WORK INSTRUCTIONS | Repeat exactly, and only, the lines below starting at the line that contains "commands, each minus" and ending at the line that contains "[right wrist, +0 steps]", inclusive of both.

AVAILABLE DATA |
★ ★ ★ ★ ★ ★ ★

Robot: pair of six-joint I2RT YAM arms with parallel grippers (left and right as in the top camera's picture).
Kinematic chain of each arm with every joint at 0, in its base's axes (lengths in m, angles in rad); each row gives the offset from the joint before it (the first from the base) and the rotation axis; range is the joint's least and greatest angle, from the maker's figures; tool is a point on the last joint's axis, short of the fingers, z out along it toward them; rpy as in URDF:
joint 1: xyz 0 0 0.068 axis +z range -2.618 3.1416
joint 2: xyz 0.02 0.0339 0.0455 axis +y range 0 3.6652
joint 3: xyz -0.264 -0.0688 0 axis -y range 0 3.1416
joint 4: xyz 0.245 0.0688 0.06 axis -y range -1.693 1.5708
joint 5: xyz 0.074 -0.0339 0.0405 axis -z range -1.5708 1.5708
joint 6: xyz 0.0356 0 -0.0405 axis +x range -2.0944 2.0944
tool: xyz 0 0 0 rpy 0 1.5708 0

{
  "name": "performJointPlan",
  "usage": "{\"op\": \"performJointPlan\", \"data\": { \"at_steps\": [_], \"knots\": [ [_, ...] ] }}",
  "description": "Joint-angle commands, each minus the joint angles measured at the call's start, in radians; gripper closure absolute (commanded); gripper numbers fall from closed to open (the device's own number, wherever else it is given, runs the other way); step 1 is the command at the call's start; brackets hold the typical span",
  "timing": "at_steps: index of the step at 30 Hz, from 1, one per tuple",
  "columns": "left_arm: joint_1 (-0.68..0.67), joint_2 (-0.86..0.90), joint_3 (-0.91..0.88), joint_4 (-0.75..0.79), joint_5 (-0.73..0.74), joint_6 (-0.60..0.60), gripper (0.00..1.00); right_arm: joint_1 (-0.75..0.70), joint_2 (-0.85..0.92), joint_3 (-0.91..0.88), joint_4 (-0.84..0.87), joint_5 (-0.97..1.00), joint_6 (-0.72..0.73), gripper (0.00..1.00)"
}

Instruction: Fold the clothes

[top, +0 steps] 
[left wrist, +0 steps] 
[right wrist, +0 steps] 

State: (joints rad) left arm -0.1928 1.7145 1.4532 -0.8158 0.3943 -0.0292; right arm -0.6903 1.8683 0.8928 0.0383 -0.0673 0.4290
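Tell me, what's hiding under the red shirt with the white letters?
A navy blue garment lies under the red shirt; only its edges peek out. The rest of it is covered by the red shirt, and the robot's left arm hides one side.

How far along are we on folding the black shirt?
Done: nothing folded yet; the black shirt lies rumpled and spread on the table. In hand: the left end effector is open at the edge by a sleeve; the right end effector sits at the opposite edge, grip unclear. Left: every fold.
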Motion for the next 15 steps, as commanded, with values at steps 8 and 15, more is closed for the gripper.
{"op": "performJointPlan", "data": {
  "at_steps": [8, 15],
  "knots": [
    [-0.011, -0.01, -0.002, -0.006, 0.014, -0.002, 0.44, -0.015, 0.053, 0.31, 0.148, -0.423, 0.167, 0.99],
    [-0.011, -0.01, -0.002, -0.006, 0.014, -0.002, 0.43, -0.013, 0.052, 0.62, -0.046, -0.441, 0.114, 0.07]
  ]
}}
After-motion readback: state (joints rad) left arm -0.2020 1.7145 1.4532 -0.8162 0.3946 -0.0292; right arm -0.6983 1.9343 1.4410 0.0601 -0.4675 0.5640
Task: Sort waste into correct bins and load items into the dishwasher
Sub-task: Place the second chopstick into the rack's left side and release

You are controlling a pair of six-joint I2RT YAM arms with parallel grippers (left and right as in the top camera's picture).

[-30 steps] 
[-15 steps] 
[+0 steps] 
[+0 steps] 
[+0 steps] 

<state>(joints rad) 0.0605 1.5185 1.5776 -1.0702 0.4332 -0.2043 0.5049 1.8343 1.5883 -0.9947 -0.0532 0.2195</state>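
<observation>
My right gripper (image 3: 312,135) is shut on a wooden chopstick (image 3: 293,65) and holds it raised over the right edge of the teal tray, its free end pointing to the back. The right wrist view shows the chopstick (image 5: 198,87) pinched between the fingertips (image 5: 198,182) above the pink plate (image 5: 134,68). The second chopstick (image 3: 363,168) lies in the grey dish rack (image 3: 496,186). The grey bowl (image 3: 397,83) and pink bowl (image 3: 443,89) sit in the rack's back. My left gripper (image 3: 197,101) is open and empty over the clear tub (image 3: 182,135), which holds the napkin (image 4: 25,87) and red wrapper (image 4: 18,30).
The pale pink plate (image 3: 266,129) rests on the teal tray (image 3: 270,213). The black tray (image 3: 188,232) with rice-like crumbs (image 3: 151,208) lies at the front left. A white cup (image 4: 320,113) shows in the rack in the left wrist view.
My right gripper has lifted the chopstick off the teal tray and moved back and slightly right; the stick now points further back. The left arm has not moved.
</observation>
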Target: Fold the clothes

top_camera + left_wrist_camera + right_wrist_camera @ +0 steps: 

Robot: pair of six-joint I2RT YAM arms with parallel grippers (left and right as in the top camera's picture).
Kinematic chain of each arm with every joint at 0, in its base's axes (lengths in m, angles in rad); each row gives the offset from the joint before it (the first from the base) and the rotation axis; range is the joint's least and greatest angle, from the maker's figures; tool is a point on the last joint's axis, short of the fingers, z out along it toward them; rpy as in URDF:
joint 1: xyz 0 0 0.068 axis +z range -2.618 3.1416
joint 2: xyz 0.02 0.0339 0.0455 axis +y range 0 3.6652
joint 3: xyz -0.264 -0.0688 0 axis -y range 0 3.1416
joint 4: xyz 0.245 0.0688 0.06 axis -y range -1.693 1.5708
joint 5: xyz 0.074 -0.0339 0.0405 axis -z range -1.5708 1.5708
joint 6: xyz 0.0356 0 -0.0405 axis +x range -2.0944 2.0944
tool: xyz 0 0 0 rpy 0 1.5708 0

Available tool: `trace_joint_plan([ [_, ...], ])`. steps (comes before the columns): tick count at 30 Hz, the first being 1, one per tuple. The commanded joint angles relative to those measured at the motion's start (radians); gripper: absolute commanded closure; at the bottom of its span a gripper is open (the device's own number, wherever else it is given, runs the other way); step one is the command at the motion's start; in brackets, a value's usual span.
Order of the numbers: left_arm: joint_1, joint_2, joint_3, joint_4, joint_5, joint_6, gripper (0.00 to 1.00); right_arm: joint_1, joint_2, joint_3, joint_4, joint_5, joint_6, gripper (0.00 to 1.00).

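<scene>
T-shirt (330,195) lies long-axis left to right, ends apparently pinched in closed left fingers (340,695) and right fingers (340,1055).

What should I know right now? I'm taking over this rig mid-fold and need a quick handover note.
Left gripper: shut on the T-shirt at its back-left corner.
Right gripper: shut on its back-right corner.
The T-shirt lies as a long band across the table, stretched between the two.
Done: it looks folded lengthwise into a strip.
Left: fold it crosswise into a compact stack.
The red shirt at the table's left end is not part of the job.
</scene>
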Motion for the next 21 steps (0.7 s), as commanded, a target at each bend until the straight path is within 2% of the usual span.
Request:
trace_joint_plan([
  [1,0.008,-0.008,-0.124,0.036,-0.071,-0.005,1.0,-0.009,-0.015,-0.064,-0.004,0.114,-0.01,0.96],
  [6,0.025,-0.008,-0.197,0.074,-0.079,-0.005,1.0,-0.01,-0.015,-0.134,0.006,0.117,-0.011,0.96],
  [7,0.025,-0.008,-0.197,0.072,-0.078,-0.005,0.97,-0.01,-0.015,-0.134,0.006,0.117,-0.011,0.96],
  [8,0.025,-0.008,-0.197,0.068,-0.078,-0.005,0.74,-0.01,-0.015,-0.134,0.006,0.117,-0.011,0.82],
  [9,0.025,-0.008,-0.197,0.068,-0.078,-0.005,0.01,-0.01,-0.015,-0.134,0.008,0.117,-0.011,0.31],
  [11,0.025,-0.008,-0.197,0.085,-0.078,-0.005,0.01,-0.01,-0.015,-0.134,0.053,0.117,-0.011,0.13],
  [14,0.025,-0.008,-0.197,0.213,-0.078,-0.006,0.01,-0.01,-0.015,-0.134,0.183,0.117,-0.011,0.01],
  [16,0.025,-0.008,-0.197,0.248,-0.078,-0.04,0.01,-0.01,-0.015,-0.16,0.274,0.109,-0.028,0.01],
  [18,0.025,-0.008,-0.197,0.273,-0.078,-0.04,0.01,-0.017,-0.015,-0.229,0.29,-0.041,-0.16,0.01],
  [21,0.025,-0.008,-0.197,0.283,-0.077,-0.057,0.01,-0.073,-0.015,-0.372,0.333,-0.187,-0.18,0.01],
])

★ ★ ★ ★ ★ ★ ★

EXERCISE RESPONSE |
  "description": "Joint-angle commands, each minus the joint angles measured at the call's start, in radians; gripper closure absolute (commanded); gripper numbers fall from closed to open (the device's own number, wherever else it is given, runs the other way); step 1 is the command at the call's start; brackets hold the typical span",
  "timing": "at_steps: index of the step at 30 Hz, from 1, one per tuple",
  "columns": "left_arm: joint_1 (-0.68..0.67), joint_2 (-0.86..0.90), joint_3 (-0.91..0.88), joint_4 (-0.75..0.79), joint_5 (-0.73..0.74), joint_6 (-0.60..0.60), gripper (0.00..1.00); right_arm: joint_1 (-0.75..0.70), joint_2 (-0.85..0.92), joint_3 (-0.91..0.88), joint_4 (-0.84..0.87), joint_5 (-0.97..1.00), joint_6 (-0.72..0.73), gripper (0.00..1.00)"
}

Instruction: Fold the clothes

[top, +0 steps] 
[left wrist, +0 steps] 
[right wrist, +0 steps] 

The exercise output is complete.